If Mass. law is identical to the `94 Clinton ban,
Under the Assault Weapons Ban of 1994:
the definition of “semiautomatic assault weapon” included specific semi-automatic firearm models by name, and other semi-automatic firearms that possessed two or more from a set certain features:
A semi-automatic Yugoslavian M70AB2 rifle.
An Intratec TEC-DC9 with 32-round magazine; a semi-automatic pistol formerly classified as an assault weapon under federal law.

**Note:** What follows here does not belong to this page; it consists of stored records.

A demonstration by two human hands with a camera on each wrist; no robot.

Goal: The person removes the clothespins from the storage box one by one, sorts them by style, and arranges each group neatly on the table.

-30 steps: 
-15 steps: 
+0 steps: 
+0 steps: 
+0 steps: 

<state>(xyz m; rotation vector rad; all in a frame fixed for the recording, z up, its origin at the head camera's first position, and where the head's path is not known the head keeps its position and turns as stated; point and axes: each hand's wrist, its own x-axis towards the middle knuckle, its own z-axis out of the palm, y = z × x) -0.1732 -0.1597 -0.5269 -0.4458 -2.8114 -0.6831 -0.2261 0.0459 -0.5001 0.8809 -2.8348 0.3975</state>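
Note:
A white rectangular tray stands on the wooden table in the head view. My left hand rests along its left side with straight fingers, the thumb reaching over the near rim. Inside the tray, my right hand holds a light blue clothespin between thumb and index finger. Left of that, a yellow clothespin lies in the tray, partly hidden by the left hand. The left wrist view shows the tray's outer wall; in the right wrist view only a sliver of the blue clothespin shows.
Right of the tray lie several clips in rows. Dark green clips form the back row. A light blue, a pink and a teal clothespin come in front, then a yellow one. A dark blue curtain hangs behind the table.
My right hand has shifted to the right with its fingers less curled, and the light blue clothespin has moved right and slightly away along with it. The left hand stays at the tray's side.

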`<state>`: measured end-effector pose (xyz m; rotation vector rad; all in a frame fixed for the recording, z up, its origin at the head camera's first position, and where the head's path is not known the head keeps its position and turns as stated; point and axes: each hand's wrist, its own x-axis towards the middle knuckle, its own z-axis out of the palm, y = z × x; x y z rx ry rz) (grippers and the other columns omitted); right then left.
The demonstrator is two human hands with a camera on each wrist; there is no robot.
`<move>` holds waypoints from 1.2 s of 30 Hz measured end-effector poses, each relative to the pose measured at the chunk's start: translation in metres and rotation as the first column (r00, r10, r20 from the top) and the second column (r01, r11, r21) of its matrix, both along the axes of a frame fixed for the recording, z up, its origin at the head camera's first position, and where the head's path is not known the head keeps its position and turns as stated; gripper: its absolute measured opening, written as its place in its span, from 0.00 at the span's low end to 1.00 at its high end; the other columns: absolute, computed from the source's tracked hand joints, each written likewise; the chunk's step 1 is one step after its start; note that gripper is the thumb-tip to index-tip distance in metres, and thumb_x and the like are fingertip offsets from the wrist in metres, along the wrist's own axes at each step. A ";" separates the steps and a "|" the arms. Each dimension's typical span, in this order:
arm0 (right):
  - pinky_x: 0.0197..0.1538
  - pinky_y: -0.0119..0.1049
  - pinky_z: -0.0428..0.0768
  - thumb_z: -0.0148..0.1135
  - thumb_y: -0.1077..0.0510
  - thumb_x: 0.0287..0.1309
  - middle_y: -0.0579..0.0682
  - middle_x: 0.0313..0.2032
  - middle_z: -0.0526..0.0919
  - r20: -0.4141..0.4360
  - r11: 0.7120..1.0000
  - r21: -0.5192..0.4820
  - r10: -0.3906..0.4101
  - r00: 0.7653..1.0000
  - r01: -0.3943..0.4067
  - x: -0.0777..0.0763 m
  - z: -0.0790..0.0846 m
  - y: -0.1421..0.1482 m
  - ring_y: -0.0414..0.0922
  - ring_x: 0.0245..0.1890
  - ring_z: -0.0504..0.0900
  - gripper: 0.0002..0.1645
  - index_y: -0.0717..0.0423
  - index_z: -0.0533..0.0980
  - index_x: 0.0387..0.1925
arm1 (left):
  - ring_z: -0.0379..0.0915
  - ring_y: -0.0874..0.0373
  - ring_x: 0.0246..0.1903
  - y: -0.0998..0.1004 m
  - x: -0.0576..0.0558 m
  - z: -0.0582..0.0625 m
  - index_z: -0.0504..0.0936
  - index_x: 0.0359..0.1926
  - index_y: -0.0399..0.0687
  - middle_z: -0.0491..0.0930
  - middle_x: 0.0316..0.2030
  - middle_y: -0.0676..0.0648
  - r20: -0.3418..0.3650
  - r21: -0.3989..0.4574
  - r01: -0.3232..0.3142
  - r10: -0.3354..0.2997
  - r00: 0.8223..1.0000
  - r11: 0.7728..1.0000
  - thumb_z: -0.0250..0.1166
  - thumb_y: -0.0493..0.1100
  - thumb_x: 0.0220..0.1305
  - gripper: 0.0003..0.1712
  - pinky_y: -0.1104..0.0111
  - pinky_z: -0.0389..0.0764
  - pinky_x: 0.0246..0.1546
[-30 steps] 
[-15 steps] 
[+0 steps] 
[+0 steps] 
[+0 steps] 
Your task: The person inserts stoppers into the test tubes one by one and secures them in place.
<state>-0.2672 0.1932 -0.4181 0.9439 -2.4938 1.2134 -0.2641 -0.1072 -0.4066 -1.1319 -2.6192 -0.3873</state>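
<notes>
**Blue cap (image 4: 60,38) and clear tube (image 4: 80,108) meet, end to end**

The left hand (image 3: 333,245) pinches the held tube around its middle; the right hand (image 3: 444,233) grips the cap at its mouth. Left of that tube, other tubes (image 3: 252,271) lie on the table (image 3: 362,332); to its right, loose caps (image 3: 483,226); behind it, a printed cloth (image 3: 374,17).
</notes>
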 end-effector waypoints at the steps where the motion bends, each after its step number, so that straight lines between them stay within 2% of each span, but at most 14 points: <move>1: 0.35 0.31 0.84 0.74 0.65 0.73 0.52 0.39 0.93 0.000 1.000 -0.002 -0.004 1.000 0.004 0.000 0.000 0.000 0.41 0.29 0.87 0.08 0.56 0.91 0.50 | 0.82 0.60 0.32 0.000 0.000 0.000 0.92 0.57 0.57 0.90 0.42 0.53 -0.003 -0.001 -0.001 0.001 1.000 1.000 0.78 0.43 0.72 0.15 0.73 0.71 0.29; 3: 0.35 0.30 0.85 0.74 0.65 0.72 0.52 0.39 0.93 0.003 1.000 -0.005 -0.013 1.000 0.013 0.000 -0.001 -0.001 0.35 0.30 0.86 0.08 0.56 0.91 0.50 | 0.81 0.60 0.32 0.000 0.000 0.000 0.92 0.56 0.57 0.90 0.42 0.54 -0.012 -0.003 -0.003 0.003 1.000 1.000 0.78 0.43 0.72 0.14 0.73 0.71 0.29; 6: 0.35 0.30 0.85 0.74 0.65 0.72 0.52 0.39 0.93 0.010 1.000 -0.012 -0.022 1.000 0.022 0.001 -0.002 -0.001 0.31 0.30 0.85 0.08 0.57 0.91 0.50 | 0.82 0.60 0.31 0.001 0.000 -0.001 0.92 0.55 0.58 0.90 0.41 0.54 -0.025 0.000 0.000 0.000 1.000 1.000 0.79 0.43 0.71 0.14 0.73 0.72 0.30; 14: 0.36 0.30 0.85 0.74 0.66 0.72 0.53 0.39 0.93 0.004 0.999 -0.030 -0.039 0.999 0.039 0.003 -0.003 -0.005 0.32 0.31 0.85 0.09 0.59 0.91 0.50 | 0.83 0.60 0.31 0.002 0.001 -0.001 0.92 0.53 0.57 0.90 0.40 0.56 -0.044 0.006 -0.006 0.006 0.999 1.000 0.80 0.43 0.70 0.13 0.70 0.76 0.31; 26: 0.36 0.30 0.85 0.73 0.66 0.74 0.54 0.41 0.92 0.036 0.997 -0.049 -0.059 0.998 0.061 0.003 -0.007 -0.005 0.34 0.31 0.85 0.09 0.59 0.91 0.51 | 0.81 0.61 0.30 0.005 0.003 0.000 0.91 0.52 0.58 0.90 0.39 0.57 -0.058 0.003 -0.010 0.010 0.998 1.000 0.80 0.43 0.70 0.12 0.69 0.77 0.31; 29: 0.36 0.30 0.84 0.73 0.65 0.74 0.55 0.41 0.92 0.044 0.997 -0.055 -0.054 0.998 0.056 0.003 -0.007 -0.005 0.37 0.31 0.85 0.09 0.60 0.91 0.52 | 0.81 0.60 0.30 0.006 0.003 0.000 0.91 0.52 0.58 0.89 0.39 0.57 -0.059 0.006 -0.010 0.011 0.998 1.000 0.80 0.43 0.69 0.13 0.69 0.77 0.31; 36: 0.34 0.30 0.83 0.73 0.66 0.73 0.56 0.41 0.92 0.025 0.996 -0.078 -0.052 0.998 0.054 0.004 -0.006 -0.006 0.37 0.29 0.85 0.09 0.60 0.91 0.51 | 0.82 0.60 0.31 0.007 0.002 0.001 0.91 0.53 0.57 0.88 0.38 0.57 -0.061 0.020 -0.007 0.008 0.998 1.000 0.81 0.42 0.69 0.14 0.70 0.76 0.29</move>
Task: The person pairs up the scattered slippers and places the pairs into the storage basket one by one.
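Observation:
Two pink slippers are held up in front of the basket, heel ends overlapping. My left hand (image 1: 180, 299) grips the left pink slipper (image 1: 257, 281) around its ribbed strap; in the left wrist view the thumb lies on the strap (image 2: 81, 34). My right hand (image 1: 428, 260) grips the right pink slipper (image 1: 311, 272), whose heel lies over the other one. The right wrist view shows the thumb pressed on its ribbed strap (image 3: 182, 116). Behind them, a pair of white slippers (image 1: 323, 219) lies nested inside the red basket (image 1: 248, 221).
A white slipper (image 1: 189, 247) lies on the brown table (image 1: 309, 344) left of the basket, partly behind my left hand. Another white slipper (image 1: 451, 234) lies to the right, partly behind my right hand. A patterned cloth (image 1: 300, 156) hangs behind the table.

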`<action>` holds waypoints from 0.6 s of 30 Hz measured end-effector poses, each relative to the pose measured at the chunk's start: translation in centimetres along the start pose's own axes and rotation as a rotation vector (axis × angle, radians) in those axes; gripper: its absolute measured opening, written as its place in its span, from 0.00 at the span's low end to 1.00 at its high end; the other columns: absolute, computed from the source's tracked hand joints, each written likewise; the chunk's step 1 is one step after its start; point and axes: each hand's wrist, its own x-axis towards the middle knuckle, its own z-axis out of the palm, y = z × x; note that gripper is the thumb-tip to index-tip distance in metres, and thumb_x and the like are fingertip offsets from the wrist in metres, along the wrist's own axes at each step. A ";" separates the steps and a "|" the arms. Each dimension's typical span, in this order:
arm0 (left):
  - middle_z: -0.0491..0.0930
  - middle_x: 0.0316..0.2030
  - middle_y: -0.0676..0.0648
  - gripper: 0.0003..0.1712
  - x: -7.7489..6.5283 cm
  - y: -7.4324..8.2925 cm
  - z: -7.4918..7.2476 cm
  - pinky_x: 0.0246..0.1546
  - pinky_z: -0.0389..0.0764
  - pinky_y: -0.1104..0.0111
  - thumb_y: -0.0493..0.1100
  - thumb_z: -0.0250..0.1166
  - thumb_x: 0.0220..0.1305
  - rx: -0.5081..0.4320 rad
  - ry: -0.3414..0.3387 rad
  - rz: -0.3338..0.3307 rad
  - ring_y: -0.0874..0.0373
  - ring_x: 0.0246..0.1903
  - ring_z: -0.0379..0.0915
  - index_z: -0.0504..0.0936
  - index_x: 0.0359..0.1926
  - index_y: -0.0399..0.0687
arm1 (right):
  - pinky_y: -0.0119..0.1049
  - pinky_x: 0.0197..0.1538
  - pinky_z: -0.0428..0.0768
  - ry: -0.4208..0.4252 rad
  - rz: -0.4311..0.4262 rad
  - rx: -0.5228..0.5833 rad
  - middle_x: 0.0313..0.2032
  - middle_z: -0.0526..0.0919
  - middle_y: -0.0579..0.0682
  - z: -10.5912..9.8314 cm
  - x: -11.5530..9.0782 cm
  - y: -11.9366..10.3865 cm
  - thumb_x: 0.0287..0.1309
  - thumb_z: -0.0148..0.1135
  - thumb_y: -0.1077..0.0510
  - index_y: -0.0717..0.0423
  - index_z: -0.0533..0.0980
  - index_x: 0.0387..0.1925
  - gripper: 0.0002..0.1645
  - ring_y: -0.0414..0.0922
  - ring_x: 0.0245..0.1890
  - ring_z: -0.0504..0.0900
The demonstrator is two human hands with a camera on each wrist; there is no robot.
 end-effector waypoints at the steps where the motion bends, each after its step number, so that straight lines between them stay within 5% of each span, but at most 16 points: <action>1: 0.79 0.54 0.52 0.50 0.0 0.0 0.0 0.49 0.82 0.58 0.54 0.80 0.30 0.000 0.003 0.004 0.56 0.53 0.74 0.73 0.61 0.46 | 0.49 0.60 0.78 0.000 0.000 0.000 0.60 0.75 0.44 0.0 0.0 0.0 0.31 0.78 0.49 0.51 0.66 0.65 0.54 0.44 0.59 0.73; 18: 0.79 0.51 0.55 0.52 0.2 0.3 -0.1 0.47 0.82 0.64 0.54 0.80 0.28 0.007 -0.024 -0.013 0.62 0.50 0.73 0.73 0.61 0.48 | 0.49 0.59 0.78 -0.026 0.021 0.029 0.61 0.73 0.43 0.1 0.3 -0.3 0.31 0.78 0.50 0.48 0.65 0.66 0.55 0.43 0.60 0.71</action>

Semi-automatic rifles able to accept detachable magazines and two or more of the following:
Folding or telescoping stock
Pistol grip
Bayonet mount
Flash suppressor, or threaded barrel designed to accommodate one
Grenade launcher mount
Semi-automatic pistols with detachable magazines and two or more of the following:
Magazine that attaches outside the pistol grip
Threaded barrel to attach barrel extender, flash suppressor, handgrip, or suppressor
Barrel shroud safety feature that prevents burns to the operator
Unloaded weight of 50 oz (1.4 kg) or more
A semi-automatic version of a fully automatic firearm.
Semi-automatic shotguns with two or more of the following:
Folding or telescoping stock
Pistol grip
Detachable magazine.
I think CA has similar legislation. If the firearms lack the features set forth in the act, she can’t just arbitrarily decree that they are illegal anyway. Presumably she’s a lawyer and knows or should know better.
Are either a Ruger Mini-14 or a Springfield Armory M1A1 be included under this definition? I’m thinking “No” but figure that “government think” is “Yes.”